__Work item__
The listing needs restating word for word.

__Given data__
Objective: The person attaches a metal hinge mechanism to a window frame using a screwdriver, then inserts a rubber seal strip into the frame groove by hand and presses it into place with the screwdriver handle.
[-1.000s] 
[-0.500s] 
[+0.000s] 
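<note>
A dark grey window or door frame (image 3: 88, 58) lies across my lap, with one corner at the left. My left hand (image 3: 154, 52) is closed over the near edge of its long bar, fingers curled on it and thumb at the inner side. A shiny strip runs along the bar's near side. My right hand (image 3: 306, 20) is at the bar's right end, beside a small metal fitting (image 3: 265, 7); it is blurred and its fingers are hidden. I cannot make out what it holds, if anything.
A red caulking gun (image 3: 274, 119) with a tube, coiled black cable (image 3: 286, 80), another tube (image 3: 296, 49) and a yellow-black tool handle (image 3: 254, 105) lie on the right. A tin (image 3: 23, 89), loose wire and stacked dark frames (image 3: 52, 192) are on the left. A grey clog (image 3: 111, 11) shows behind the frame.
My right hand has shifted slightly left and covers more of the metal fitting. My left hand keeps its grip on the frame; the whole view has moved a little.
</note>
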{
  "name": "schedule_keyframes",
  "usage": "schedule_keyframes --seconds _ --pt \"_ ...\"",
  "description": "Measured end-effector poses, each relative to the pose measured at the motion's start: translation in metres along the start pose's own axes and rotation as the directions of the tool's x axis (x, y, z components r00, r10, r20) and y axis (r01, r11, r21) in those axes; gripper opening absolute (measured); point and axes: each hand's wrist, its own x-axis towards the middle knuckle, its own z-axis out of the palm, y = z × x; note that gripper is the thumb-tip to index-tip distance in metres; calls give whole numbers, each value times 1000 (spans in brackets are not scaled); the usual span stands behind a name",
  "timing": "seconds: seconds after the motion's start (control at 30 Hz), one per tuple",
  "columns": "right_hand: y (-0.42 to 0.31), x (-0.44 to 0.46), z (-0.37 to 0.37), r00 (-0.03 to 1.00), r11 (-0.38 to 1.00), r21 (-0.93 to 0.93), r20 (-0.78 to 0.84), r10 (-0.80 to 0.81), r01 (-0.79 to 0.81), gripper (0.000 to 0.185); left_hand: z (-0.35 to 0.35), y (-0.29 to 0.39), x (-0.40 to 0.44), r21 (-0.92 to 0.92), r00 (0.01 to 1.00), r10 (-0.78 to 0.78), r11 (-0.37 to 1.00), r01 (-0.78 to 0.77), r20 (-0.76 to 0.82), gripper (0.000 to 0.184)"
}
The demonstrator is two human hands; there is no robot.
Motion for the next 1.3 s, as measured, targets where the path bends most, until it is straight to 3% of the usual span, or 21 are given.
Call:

__Output of the task__
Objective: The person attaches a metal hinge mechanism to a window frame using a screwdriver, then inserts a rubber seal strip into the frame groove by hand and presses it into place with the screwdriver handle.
[-1.000s] 
[-0.500s] 
[+0.000s] 
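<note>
A dark grey window or door frame (image 3: 88, 58) lies across my lap, with one corner at the left. My left hand (image 3: 154, 52) is closed over the near edge of its long bar, fingers curled on it and thumb at the inner side. A shiny strip runs along the bar's near side. My right hand (image 3: 306, 20) is at the bar's right end, beside a small metal fitting (image 3: 265, 7); it is blurred and its fingers are hidden. I cannot make out what it holds, if anything.
A red caulking gun (image 3: 274, 119) with a tube, coiled black cable (image 3: 286, 80), another tube (image 3: 296, 49) and a yellow-black tool handle (image 3: 254, 105) lie on the right. A tin (image 3: 23, 89), loose wire and stacked dark frames (image 3: 52, 192) are on the left. A grey clog (image 3: 111, 11) shows behind the frame.
My right hand has shifted slightly left and covers more of the metal fitting. My left hand keeps its grip on the frame; the whole view has moved a little.
</note>
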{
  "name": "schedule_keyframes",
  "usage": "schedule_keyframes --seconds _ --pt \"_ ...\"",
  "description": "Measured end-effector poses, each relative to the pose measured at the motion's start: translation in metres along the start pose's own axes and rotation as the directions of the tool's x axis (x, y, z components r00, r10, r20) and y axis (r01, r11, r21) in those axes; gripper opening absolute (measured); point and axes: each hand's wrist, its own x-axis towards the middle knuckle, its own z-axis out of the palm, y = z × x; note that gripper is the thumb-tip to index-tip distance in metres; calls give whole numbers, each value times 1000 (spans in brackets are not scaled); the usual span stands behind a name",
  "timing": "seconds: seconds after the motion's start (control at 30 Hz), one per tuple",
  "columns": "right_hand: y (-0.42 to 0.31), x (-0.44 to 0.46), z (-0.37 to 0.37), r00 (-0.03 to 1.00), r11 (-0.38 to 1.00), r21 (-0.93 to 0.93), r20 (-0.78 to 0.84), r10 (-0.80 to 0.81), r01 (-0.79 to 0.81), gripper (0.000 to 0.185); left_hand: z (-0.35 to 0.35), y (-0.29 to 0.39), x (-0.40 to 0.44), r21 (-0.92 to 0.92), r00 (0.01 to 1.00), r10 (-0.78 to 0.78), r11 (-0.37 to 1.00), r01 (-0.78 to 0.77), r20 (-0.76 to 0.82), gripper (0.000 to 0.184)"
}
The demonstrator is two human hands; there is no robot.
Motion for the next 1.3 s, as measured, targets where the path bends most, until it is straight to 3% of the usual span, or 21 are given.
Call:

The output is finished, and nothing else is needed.